Reactivity:ePeriodic acid is capable of breaking the bond of neighboring diols present in carbohydrates, glycoproteins, glycolipids, etc., originating molecular fragments with aldehyde terminal groups.
This property of periodic acid is used to determine the structure of carbohydrates, as well as the presence of substances related to these compounds.
The aldehydes formed by this reaction can react with Schiff’s reagent, detecting the presence of complex carbohydrates (they are colored purple). Periodic acid and Schiff’s reagent are coupled into a reagent that is abbreviated as PAS.



Periodic acid has its name because iodine works with the highest of its valences: +7 (VII). This is the way to name it according to the old (traditional) nomenclature.

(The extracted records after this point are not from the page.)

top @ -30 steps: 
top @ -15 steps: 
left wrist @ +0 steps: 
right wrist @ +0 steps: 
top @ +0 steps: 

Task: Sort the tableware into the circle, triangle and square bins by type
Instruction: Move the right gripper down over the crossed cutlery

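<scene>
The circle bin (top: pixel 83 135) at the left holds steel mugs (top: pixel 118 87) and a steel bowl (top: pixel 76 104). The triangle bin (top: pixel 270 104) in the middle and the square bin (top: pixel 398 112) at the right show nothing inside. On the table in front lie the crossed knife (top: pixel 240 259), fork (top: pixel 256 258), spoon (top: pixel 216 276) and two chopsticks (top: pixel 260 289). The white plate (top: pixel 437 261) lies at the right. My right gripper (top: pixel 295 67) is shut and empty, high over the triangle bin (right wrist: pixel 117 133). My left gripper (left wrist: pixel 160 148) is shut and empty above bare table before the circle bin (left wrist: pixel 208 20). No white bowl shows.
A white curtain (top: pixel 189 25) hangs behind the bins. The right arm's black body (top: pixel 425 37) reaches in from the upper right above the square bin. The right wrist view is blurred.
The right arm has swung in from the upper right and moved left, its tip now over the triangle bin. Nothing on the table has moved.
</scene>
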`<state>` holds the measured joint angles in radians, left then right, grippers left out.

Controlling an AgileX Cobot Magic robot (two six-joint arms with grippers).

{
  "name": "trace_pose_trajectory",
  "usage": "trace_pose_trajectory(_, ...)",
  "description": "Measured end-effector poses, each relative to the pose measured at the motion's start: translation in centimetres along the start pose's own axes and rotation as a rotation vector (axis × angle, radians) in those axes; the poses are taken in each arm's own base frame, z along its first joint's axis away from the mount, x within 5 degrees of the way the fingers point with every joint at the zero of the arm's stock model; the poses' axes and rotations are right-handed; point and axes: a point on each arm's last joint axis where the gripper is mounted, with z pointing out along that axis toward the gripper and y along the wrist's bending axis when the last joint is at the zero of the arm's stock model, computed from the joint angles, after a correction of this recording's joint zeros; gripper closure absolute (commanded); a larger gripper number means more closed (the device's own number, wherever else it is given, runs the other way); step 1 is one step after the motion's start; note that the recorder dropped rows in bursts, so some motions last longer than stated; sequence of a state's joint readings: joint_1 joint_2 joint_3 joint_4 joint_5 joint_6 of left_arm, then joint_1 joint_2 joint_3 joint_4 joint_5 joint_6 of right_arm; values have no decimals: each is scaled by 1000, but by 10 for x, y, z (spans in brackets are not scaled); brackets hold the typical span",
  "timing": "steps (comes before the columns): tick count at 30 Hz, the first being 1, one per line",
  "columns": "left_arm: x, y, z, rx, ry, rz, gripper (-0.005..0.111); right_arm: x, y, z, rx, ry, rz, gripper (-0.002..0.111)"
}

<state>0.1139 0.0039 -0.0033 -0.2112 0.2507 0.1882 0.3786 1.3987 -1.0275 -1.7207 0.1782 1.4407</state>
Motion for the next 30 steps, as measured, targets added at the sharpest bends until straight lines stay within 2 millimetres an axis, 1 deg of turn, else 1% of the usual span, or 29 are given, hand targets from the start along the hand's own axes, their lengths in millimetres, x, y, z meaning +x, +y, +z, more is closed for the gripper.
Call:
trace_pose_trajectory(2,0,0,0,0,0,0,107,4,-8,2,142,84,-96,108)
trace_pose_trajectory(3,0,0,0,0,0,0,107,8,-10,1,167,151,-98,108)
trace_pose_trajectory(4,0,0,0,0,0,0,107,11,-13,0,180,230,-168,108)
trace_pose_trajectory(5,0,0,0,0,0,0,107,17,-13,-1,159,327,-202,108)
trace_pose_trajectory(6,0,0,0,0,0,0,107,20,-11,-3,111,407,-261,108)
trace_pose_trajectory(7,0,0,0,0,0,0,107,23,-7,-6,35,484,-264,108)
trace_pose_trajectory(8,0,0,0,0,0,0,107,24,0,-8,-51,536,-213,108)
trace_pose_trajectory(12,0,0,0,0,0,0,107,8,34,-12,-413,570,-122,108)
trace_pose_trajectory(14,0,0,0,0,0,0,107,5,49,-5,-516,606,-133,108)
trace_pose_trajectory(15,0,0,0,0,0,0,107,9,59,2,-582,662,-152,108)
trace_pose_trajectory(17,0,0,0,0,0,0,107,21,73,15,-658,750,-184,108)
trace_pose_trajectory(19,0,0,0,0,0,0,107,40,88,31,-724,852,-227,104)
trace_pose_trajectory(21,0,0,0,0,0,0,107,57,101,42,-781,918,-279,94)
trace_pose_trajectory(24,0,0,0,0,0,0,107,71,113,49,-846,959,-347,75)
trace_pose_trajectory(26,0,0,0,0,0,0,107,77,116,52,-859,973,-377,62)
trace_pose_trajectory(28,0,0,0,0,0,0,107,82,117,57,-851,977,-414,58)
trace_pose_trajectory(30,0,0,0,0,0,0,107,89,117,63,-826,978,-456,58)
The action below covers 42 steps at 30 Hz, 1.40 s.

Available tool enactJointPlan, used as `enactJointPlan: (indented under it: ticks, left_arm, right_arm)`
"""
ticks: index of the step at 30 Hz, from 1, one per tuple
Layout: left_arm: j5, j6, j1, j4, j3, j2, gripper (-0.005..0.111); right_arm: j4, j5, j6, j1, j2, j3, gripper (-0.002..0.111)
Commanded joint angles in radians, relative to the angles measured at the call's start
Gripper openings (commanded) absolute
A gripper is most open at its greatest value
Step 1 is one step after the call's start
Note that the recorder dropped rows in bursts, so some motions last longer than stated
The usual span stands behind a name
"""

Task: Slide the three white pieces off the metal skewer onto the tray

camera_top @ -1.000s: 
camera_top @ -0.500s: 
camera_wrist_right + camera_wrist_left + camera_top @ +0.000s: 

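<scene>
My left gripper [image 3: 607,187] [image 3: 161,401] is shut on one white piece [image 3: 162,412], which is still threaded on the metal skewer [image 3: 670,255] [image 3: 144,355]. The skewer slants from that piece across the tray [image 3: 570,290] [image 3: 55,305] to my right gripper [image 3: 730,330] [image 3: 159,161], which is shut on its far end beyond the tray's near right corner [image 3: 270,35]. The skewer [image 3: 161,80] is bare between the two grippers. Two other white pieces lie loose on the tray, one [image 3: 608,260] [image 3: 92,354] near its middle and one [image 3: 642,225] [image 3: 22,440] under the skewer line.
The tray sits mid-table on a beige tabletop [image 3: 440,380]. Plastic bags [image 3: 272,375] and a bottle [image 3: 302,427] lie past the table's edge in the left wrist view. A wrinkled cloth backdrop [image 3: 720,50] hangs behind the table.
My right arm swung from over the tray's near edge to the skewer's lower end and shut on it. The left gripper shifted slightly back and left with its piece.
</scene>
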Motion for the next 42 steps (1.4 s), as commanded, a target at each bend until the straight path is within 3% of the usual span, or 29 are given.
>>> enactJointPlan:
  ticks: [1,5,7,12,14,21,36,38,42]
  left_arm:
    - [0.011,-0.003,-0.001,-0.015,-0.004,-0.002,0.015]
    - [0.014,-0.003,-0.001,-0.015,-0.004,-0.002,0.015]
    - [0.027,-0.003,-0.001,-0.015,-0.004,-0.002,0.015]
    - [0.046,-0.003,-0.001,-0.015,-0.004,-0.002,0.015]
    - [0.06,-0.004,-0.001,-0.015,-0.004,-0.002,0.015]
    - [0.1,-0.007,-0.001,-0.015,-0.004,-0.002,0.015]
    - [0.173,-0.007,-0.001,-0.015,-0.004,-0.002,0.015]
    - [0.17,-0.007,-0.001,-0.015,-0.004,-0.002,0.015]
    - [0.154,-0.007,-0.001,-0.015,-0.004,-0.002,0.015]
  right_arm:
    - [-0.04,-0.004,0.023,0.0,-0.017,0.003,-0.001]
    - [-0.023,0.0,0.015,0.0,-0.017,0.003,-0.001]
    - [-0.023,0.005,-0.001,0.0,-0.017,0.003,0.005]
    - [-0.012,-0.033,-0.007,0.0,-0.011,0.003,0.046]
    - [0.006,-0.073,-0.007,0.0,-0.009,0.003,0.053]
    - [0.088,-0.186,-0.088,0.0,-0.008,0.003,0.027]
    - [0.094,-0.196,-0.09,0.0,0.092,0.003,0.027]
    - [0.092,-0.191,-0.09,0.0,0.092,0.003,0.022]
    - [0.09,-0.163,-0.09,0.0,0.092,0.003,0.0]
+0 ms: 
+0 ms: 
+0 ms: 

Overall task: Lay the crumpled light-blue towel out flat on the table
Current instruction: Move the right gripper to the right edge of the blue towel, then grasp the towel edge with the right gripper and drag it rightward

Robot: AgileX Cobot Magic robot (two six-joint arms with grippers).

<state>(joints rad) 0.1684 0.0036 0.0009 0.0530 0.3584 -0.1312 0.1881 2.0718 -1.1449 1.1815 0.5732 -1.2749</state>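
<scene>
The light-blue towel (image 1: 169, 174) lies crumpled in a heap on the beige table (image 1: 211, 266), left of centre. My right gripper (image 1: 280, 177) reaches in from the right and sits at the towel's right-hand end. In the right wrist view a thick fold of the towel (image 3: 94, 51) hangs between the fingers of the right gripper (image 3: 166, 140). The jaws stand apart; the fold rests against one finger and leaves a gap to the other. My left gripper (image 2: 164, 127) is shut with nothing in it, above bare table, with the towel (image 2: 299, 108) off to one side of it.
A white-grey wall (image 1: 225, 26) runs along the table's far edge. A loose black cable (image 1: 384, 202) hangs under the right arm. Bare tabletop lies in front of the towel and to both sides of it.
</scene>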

In chemistry books they always place HIO4 as the only representative of periodic acid, being synonymous with metaperiodic acid.

Metaperiodic acid owes its name to the fact that iodic anhydride reacts with a water molecule, that is, its degree of hydration is the lowest:

I2O7 + H₂O => 2HIO4

While for the formation of orthoperiodic acid, the I2O7 must react with a higher amount of water:

I2O7 + 5H2O => 2H5IO6

Reacting with five water molecules instead of one.

The term ortho- is used exclusively to refer to H5IO6, and therefore periodic acid refers only to HIO4.

Systematic and stock

Other, less common, names for periodic acid are:

hydrogen tetraoxoiodate(VII).
tetraoxoiodic acid (VII).



PAS purple stains obtained by the reaction of periodic acid with carbohydrates are used in confirmation of glycogen storage disease. For example, von Gierke’s disease.
It is used in the following medical conditions: Paget’s disease, alveolar soft part sarcoma, detection of lymphocyte clumps in mycosis fungoides, and Sezany syndrome.
It is also used in the study of erythroleukemia, a leukemia of immature red blood cells. Cells stain bright fuchsia. In addition, infections with live fungi are used in the study, staining the walls of the fungi in a magenta color.

At the laboratory

It is used in the chemical determination of manganese, in addition to its use in organic synthesis.
Periodic acid is used as a selective oxidant in the field of organic chemistry reactions.
Periodic acid can cause the release of acetaldehyde and higher aldehydes. Additionally, it can release formaldehyde for detection and isolation, as well as release ammonia from hydroxyamino acids.
Periodic acid solutions are used in the study of the presence of amino acids that have OH and NH2 groups in adjacent positions. Periodic acid solution is used in conjunction with potassium carbonate. In this regard, serine is the simplest hydroxyamino acid.


Periodic acid. Retrieved from en.wikipedia.org.